Top of Records for the exercise
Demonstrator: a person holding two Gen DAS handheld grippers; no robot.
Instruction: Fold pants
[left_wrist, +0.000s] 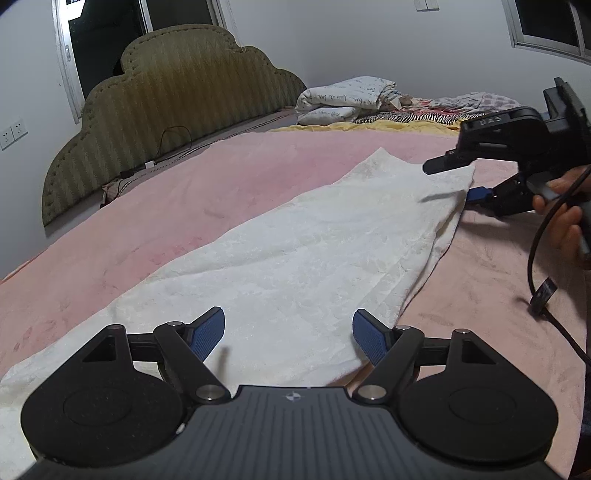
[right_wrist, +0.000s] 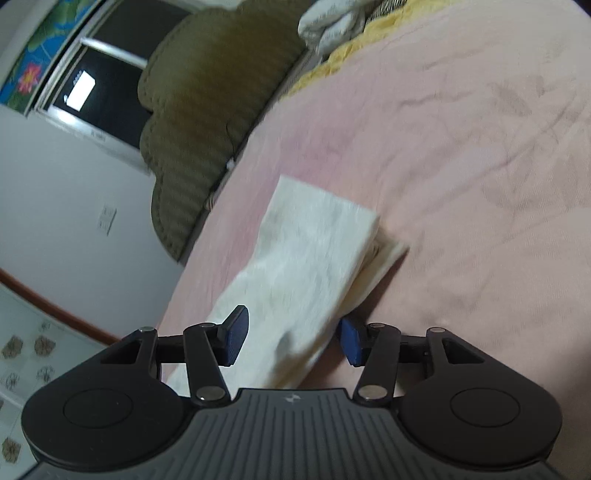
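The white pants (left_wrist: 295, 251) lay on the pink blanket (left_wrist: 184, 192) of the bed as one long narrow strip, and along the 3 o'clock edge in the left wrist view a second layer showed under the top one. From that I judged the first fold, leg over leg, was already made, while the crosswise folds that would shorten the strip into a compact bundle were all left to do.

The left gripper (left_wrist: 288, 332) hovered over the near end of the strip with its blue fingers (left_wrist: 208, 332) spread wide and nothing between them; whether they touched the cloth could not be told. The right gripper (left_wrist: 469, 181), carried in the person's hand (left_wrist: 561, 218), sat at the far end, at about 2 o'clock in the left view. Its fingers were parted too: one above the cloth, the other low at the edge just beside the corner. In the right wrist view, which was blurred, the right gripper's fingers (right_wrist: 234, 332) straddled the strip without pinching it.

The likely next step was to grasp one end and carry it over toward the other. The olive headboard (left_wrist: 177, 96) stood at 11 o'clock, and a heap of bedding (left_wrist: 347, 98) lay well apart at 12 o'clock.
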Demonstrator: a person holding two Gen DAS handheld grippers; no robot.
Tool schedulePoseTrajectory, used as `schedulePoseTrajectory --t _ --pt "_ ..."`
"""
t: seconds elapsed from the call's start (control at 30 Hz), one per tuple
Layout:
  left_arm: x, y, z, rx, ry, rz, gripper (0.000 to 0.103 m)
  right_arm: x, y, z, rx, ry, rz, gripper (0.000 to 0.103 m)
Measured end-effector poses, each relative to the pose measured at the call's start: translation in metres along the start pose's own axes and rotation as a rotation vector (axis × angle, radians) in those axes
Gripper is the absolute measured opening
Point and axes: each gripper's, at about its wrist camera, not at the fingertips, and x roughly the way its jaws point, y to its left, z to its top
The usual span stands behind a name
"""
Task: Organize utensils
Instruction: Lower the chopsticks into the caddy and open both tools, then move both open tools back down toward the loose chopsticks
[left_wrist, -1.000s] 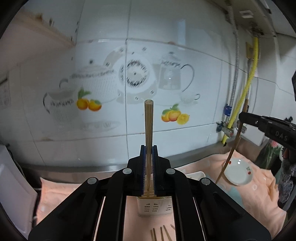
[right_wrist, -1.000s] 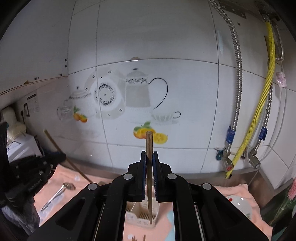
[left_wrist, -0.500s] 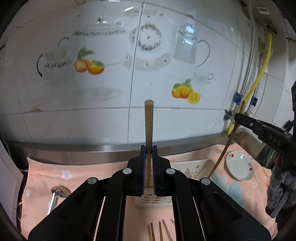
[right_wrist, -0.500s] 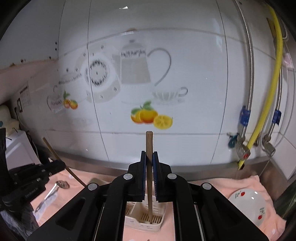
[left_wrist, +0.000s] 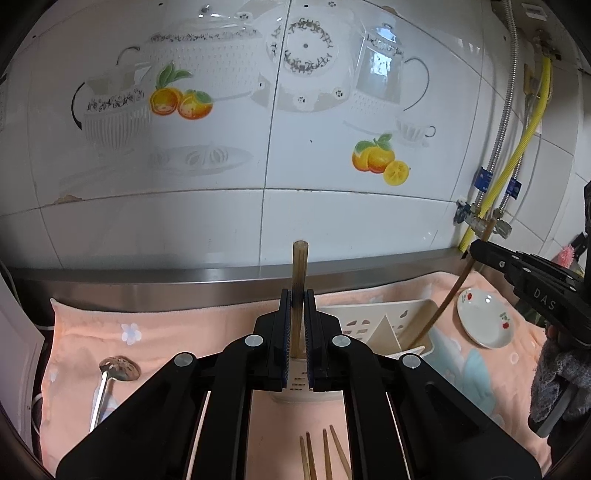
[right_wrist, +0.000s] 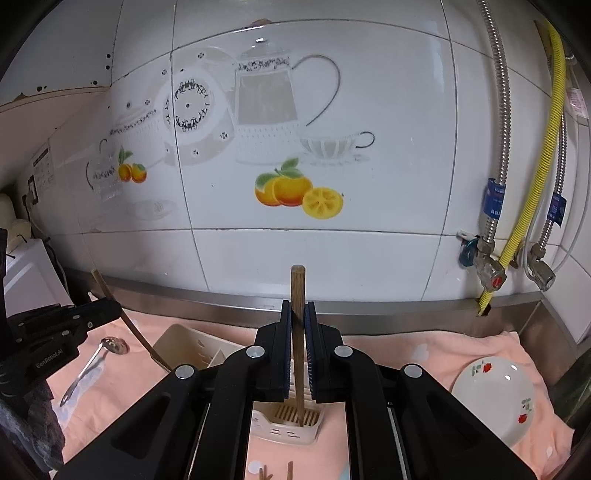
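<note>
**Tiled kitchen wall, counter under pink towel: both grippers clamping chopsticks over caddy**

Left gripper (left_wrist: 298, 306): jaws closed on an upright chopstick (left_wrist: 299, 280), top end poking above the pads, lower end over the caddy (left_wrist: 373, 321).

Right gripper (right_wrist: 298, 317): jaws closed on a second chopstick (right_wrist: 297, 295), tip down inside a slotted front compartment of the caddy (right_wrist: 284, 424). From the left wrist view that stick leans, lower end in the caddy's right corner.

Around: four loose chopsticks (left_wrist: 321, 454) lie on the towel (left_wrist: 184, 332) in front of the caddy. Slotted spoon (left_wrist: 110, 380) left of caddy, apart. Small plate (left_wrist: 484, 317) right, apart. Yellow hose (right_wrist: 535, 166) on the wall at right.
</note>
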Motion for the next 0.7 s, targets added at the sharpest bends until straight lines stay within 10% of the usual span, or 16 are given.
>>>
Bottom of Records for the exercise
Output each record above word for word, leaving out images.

- Solution -
Demonstrator: a person holding two Gen DAS handheld grippers; no robot.
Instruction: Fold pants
[left_wrist, +0.000s] 
[right_wrist, +0.000s] 
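The white pants (left_wrist: 295, 251) lay on the pink blanket (left_wrist: 184, 192) of the bed as one long narrow strip, and along the 3 o'clock edge in the left wrist view a second layer showed under the top one. From that I judged the first fold, leg over leg, was already made, while the crosswise folds that would shorten the strip into a compact bundle were all left to do.

The left gripper (left_wrist: 288, 332) hovered over the near end of the strip with its blue fingers (left_wrist: 208, 332) spread wide and nothing between them; whether they touched the cloth could not be told. The right gripper (left_wrist: 469, 181), carried in the person's hand (left_wrist: 561, 218), sat at the far end, at about 2 o'clock in the left view. Its fingers were parted too: one above the cloth, the other low at the edge just beside the corner. In the right wrist view, which was blurred, the right gripper's fingers (right_wrist: 234, 332) straddled the strip without pinching it.

The likely next step was to grasp one end and carry it over toward the other. The olive headboard (left_wrist: 177, 96) stood at 11 o'clock, and a heap of bedding (left_wrist: 347, 98) lay well apart at 12 o'clock.
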Demonstrator: a person holding two Gen DAS handheld grippers; no robot.
Tool schedulePoseTrajectory, used as `schedulePoseTrajectory --t _ --pt "_ ..."`
"""
t: seconds elapsed from the call's start (control at 30 Hz), one per tuple
Layout:
  left_arm: x, y, z, rx, ry, rz, gripper (0.000 to 0.103 m)
  right_arm: x, y, z, rx, ry, rz, gripper (0.000 to 0.103 m)
Measured end-effector poses, each relative to the pose measured at the call's start: translation in metres along the start pose's own axes and rotation as a rotation vector (axis × angle, radians) in those axes
Gripper is the absolute measured opening
Point and axes: each gripper's, at about its wrist camera, not at the fingertips, and x roughly the way its jaws point, y to its left, z to its top
The usual span stands behind a name
"""
Task: Organize utensils
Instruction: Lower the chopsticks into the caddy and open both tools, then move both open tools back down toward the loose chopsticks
[left_wrist, -1.000s] 
[right_wrist, -1.000s] 
[left_wrist, -0.500s] 
[right_wrist, -0.500s] 
[left_wrist, +0.000s] 
[right_wrist, +0.000s] 
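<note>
**Tiled kitchen wall, counter under pink towel: both grippers clamping chopsticks over caddy**

Left gripper (left_wrist: 298, 306): jaws closed on an upright chopstick (left_wrist: 299, 280), top end poking above the pads, lower end over the caddy (left_wrist: 373, 321).

Right gripper (right_wrist: 298, 317): jaws closed on a second chopstick (right_wrist: 297, 295), tip down inside a slotted front compartment of the caddy (right_wrist: 284, 424). From the left wrist view that stick leans, lower end in the caddy's right corner.

Around: four loose chopsticks (left_wrist: 321, 454) lie on the towel (left_wrist: 184, 332) in front of the caddy. Slotted spoon (left_wrist: 110, 380) left of caddy, apart. Small plate (left_wrist: 484, 317) right, apart. Yellow hose (right_wrist: 535, 166) on the wall at right.
</note>
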Motion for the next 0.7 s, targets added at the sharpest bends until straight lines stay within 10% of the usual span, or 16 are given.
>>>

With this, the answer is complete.